In other words, my philosophy of multistability is derived from my direct personal experiences with design multistability, and this philosophy helps me navigate stabilities and de-stabilities without losing my head — or at least not irrecoverably losing my head. I maintain a philosophical self above my practical self, and this transcending self acts as guardian angel over my hazardous pursuits.

Finally…

Religion — religion is the practice of maintaining one’s finite self within an infinitely multistable reality, in full skin-on-skin relation to its infinitude. The very infinitude of not only its quantitative extent in time and space (or whatever other dimensions physicists discover-invent-instaurate for us) is the least of it, because infinity is essentially qualitative. Infinity presents us with a limitless number of limitlessly countable things. Each time we re-stabilize, we notice new givens and we stop seeing relevance in old givens. We are inclined to focus on and count very different givens. Those who have destabilized once often feel elevated and awakened to truth. The scales of the old stability fall from their eyes. Now they know the true Truth. If they have power, they’ll set to work propagating and enforcing it, and no amount of argument can pop them out of their crusade — not even that they are latter-day crusaders. No, they are different, special and unique according to their own criteria, and in this, they are exactly the same as every crusader who ever lived, all of whom were benevolent, insightful and brave champions of whatever floats their boats. It is a tragicomedy of epic proportions that our most hopelessly naive and biased naive realists run around preaching against cognitive bias and naive realism, believing that this objective knowing about is a cure for an incurable subjective condition. I call this metanaivety. It is as old as religion itself. It is the fundamentalist dementia that commits the category mistake of treating subjectivity knowing as objective knowledge. God is not an existent nor nonexistent object, and until an intelligent fundamentalist overcomes the fundamentalist fetter, decency demands atheism.

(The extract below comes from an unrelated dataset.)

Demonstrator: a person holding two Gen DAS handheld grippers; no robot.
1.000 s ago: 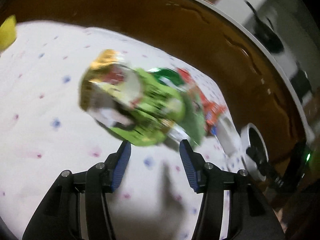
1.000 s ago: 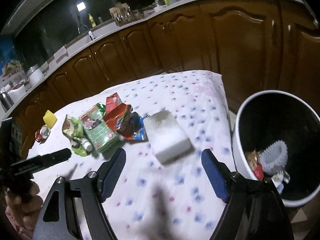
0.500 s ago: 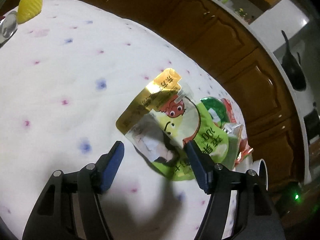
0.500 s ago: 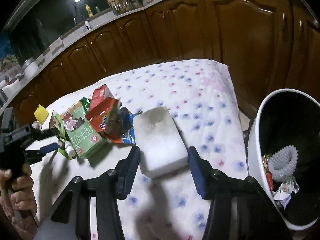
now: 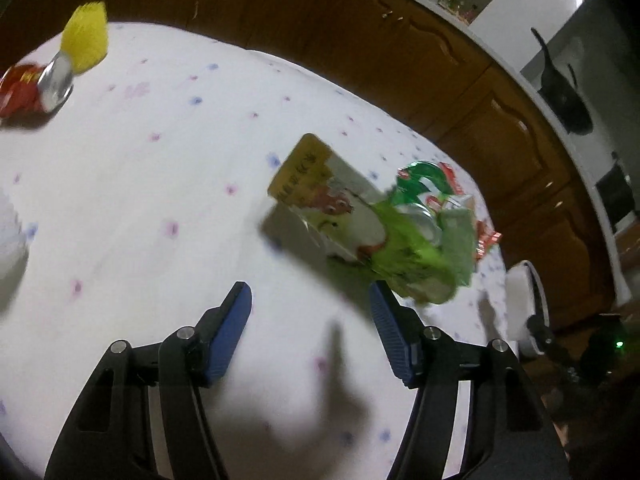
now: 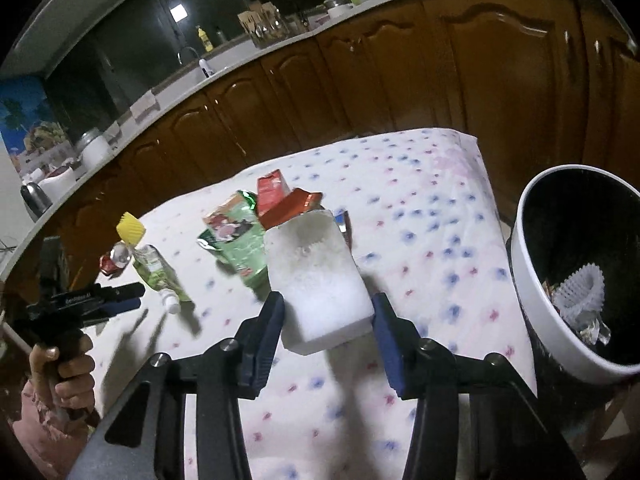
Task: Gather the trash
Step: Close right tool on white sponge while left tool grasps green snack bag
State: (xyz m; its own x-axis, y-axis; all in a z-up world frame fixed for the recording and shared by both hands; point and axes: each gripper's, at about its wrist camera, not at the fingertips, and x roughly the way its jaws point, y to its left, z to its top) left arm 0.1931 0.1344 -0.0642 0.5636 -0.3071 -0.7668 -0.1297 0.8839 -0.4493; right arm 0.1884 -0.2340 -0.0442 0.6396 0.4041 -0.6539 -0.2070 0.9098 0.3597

To be religious is to know the stabilities are unending and that our relationships with one another within this infinitely multistable reality call for destabilization and restabilization, death and rebirth.

Religion is the practice of taking active responsibility for our choice of psychic stability, so we live in awareness of one another within God.

Half-knowns

My way of understanding the world is a two-edged sword. On one hand, what I understand, I understand deeply, clearly and practically. But, on the other hand, that which I do not understand with depth, clarity and practicality, I am unable to deal with at all.

And since most of what goes on in the practical world ranges between one-quarter and three-quarters nonsense, much of what goes on around me leaves me baffled, anxious and paralyzed.

In these cases, my only hope is to investigate whatever reality it is that people are semi-comprehending and to uncover the kinds of intuitive meaning participants in these realities are making of it. These varying intuitive meanings are what animate (literally) the measurable behaviors that distant data-mongers scrupulously gather and unscrupulously interpret into that soup of industry wisdom, consisting tough objective facts floating in a germy broth of subjective nonsense.

Until I do design research and root what I know in actuality, I know pretty much nothing.


Most people I know consider something half-known known. They can say words and move their faces and bodies in ways that suggest they understand. I’d do this, too, if I had more talent for playacting. But I don’t, so I denigrate it.